What you have to do:
When you reach the line with "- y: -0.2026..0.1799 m" in the listing below, transcribe it and each line after it up to and including the line with "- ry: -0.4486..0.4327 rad", exactly and with nothing else.
»»
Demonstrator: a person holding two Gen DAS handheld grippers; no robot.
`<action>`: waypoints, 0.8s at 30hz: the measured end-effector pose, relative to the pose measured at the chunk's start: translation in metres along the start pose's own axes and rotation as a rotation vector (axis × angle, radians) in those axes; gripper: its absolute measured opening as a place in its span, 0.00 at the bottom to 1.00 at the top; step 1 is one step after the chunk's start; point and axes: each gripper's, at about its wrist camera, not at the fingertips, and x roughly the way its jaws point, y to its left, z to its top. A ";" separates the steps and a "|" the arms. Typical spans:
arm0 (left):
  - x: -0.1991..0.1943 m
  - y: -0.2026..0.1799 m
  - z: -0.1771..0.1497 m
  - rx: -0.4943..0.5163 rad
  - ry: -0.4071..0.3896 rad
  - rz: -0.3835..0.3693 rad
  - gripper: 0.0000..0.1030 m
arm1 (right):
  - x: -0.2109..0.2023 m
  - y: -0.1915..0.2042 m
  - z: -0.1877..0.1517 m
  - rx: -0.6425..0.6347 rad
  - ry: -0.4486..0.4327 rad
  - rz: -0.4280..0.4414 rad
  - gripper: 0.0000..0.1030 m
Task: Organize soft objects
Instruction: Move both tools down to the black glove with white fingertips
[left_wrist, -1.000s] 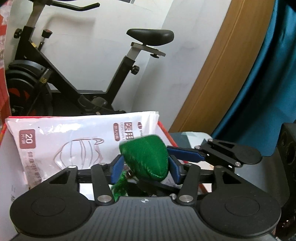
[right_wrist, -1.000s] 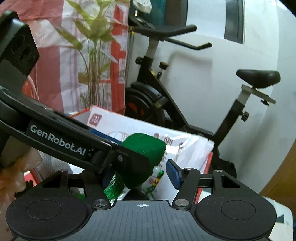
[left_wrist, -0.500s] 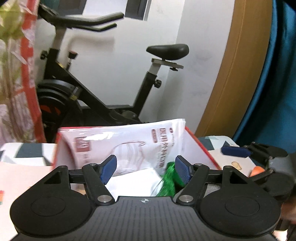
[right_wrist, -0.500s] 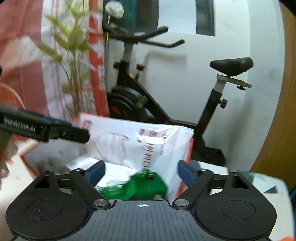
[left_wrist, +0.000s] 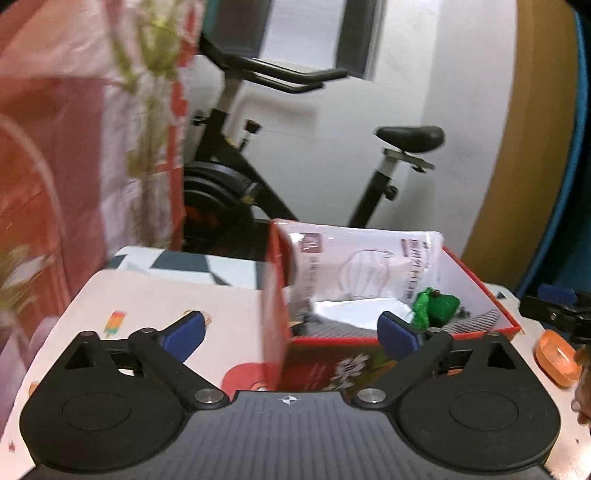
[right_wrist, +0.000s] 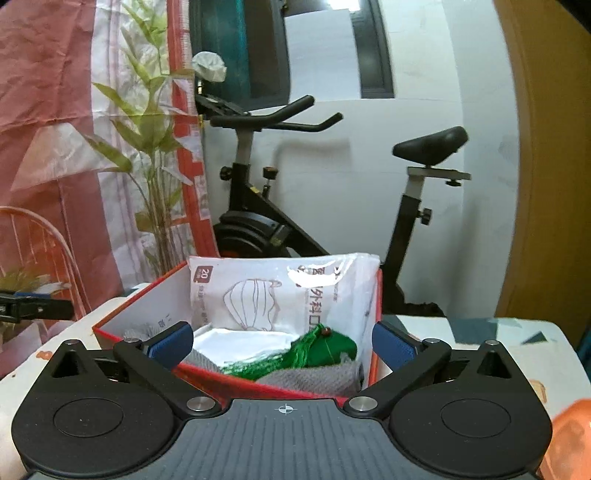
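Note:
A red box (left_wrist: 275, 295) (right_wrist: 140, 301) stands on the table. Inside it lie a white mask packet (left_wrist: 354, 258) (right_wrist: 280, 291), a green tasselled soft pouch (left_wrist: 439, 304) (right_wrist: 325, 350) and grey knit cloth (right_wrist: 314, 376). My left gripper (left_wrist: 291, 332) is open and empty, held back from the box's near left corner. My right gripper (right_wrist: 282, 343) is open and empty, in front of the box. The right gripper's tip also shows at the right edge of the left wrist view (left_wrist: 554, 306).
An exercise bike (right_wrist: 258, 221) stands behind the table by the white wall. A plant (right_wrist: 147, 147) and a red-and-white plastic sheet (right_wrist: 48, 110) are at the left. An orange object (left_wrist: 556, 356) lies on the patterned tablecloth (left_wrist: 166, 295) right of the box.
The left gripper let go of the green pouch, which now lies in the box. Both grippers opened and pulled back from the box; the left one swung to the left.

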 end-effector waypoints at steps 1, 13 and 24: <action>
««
Task response:
  - y: -0.2026..0.1799 m
  - z: -0.1771..0.1497 m
  - rx: -0.4943..0.5163 rad
  - ry: -0.4071..0.3896 rad
  - rz: -0.3835..0.3693 rad
  - gripper: 0.0000..0.1030 m
arm1 (right):
  - x: -0.2109..0.2023 m
  - y: -0.1915..0.2042 m
  - z: -0.1877..0.1517 m
  - rx: -0.6425..0.6347 rad
  - ry: -0.4486..0.4327 rad

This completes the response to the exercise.